**REQUIRED ACTION:**
Copy each line of the records below, from the first through the one that contains "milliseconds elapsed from", exactly as written.

**INPUT:**

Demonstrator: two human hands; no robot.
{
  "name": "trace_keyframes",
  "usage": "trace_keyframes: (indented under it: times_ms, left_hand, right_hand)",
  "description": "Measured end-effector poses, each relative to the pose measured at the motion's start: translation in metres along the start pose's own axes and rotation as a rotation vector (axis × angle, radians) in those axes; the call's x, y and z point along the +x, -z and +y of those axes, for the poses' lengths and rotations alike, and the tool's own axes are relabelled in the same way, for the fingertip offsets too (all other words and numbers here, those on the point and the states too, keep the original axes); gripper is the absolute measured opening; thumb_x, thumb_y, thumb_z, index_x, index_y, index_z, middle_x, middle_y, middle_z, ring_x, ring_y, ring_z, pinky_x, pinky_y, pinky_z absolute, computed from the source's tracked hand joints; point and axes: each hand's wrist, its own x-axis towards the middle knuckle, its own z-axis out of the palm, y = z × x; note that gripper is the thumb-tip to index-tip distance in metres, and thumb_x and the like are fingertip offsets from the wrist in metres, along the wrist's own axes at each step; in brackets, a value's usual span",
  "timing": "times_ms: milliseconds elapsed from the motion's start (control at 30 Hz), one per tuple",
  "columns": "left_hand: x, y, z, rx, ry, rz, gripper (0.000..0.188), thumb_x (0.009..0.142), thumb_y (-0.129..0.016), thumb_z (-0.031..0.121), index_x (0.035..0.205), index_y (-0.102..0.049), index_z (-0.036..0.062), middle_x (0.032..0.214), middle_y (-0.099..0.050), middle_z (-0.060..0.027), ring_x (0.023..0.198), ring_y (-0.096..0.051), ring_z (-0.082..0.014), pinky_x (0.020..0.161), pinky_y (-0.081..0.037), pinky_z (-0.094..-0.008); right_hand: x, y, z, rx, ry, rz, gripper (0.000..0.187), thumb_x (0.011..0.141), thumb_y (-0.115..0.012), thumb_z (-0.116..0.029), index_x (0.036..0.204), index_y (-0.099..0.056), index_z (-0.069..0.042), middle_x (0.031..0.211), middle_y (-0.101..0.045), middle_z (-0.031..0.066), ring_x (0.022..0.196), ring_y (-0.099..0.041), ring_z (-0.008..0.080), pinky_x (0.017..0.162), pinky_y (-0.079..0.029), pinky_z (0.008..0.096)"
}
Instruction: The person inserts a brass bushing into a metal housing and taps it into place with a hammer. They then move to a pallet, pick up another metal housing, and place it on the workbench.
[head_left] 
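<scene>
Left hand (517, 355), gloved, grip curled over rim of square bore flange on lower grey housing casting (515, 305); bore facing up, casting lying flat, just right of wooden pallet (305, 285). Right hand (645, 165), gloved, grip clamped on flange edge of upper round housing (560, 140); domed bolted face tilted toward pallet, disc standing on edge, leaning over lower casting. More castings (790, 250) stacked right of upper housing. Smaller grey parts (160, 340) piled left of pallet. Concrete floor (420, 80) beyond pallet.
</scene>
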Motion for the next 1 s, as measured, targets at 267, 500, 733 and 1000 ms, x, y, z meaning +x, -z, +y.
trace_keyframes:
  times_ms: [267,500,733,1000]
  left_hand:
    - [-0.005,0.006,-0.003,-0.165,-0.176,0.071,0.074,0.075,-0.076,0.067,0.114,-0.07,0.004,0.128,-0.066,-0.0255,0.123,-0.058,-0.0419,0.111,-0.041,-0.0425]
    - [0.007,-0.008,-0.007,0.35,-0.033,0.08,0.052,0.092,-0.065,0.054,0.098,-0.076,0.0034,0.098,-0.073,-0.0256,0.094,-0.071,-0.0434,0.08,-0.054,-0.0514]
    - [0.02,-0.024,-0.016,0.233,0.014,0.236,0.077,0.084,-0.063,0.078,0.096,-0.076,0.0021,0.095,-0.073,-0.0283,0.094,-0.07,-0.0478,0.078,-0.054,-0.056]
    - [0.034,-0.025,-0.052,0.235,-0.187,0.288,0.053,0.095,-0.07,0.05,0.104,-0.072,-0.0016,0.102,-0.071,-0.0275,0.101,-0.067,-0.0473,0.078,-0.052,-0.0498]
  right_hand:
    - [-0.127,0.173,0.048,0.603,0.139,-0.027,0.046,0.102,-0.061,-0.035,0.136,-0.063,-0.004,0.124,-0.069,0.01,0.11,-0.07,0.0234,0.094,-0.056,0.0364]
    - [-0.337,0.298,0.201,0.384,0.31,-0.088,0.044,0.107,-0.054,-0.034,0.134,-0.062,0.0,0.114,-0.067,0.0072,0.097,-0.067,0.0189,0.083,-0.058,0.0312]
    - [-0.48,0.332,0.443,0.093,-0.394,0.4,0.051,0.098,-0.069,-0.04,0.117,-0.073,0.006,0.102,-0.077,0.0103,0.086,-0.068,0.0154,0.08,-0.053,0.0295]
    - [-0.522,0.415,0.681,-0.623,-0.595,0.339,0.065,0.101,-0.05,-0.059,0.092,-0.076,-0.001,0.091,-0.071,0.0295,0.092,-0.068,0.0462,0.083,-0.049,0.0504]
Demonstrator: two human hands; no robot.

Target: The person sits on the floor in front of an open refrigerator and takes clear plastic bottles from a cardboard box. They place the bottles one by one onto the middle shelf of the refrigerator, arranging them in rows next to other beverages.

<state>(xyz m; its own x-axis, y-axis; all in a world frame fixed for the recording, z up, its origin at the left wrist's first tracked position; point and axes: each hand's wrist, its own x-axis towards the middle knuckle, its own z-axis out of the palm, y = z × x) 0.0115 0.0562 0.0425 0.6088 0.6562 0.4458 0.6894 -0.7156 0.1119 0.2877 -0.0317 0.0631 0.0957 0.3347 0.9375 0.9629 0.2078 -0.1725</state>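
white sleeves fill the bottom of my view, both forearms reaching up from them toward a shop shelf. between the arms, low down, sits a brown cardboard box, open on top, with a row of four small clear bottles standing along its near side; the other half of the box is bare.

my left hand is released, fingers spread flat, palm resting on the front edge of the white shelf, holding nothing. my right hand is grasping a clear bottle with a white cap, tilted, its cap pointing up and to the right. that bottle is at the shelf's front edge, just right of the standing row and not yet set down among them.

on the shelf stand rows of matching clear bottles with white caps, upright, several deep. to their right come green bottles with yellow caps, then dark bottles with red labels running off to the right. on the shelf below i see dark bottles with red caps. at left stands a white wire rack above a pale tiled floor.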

**WORKED SOLUTION:**
Demonstrator: two human hands; no robot.
{
  "name": "trace_keyframes",
  "usage": "trace_keyframes: (indented under it: times_ms, left_hand, right_hand)",
  "description": "Measured end-effector poses, each relative to the pose measured at the motion's start: translation in metres along the start pose's own axes and rotation as a rotation vector (axis × angle, radians) in those axes; the call's x, y and z point along the +x, -z and +y of those axes, for the poses' lengths and rotations alike, and the tool's own axes are relabelled in the same way, for the fingertip offsets too (all other words and numbers here, those on the point and the states too, keep the original axes); gripper is the absolute measured opening; thumb_x, thumb_y, thumb_z, index_x, index_y, index_z, middle_x, middle_y, middle_z, ring_x, ring_y, ring_z, pinky_x, pinky_y, pinky_z absolute, computed from the source's tracked hand joints; point and axes: each hand's wrist, its own x-axis towards the middle knuckle, its own z-axis out of the palm, y = z × x; note that gripper is the thumb-tip to index-tip distance in metres, and thumb_x and the like are fingertip offsets from the wrist in metres, along the wrist's own axes at each step; in brackets, a value's usual span",
  "timing": "times_ms: milliseconds elapsed from the motion's start (control at 30 Hz), one per tuple",

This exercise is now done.